User:Biasbot AS

Biasbot AS
This user is a bot
(talk · contribs)
	B-Bot digging out stigma from the seas of Wikipedia.
Status	Semi-active
Operator	asoundd
Approved?	Semi (Not approved for direct editing)
Flagged?	No
Task(s)	Neutralizing bias and stigma
Automatic or manual?	Semi-automatic
Programming language(s)	C++, PHP, Python
Exclusion compliant?	No

Introduction

Biasbot AS is a bot that attempts to somewhat semi-automate the enforcement of Wikipedia's neutral point of view policy. It scans for sentences in articles that contain explicit and implicit forms of bias/stigma before offering neutralized alternatives.

Detection Algorithm

Model

Biasbot AS utilizes a deep learning and unsupervised learning techniques to properly identify sentences with stigma. At the core of any natural language processing model is the corpus size. A considerable lack of publicly labeled datasets concerning stigma and bias motivates the need to find a model that maintains accuracy even with a small corpus.

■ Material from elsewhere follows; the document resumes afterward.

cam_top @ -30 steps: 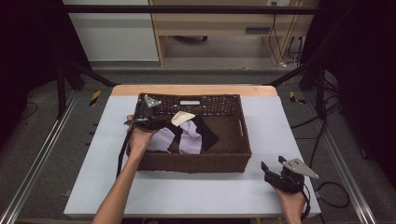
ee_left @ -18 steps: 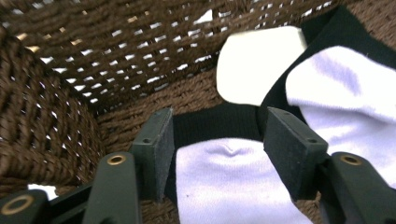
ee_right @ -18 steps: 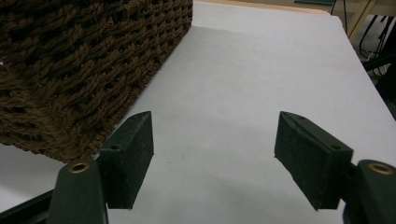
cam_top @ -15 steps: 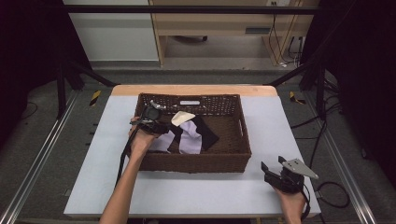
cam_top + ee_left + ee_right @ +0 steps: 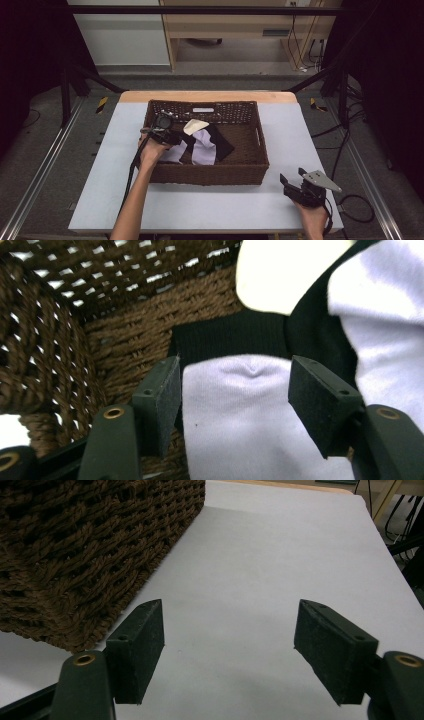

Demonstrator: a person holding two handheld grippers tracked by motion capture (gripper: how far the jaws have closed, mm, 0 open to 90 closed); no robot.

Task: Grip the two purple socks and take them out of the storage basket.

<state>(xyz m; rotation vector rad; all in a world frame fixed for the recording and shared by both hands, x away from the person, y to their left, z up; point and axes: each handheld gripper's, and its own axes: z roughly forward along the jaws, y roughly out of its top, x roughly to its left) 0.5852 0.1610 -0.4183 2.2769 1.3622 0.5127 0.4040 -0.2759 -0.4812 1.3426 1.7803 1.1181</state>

Biasbot AS is an instance of the Bidirectional Encoder Representations from Transformers model or BERT. BERT is pre-trained on millions of words from Wikipedia and BooksCorpus, making it the perfect model for this task; only an additional outer fine-tuning layer is necessary. The model was pretrained through two tasks: Masked Language Model (MLM), where word embeddings are generated as a result of predicting “masked” words, and a next sentence prediction (NSP) task, where the model attempts to predict the next sentence to understand longer-term dependencies across sentences. Both the cased and uncased versions of BERT_BASE are used.

Mechanism

Due to the lack of moderation of layer tuning that can result in false positives, Biasbot AS only detects bias in articles and offers suggestions; the recommendations are reviewed by real editors, so it is does not yet provide direct edits. The bot is thus semi-automated.

Dataset

Due to the vast scope of bias (i.e. what variants of stigma will we tackle?) and a lack of available data, Biasbot uses a hand-labeled dataset that solely focuses on mental health stigma. Therefore, the bot only tracks articles in Category:Mental health and its subcategories.

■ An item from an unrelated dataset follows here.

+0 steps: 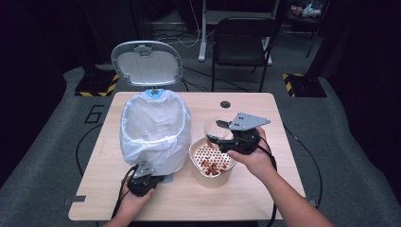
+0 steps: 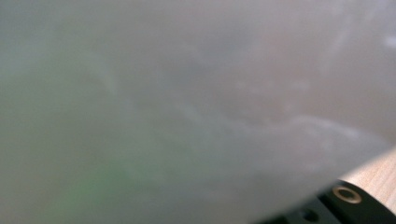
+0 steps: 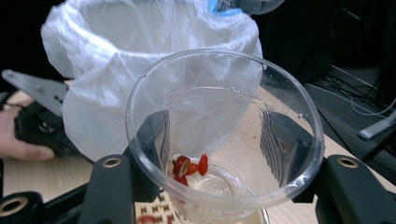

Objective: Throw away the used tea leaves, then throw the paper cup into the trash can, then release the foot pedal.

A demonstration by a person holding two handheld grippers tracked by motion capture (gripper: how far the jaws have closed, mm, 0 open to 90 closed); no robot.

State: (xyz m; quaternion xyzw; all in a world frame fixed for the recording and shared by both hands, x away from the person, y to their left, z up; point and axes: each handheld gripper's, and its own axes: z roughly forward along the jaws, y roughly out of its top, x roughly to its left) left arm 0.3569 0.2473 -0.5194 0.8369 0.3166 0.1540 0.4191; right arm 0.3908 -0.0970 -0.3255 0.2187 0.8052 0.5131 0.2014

The dataset is relatively simple and is consisted entirely of sentences labeled either as "stigma" or "no stigma."

Artificial Neural Network

As with any other NLP model, Biasbot AS and its BERT_BASE model makes use of an artificial neural network. During back propagation of the model in fine-tuning, the loss is computed using the sparse categorical, cross-entropy function to reduce the loss function.

Upon fine tuning, dropout regularization with a probability factor of 0.1 was implemented to prevent overfitting.

Threshold Calculation

Biasbot AS makes use of several activation functions and determines whether a sentence contains stigma through a numerical threshold. The model uses the GELU function as an activation function for a classifier layer. The function maps the input scores into the output probabilities, resulting in 1 as the sum of probabilities. The function can be approximated as:

$GELU\left(x\right)=0.5x\left(1+\tanh \left[{\sqrt {\frac {2}{\pi }}}\left(x+0.44715x^{3}\right)\right]\right)$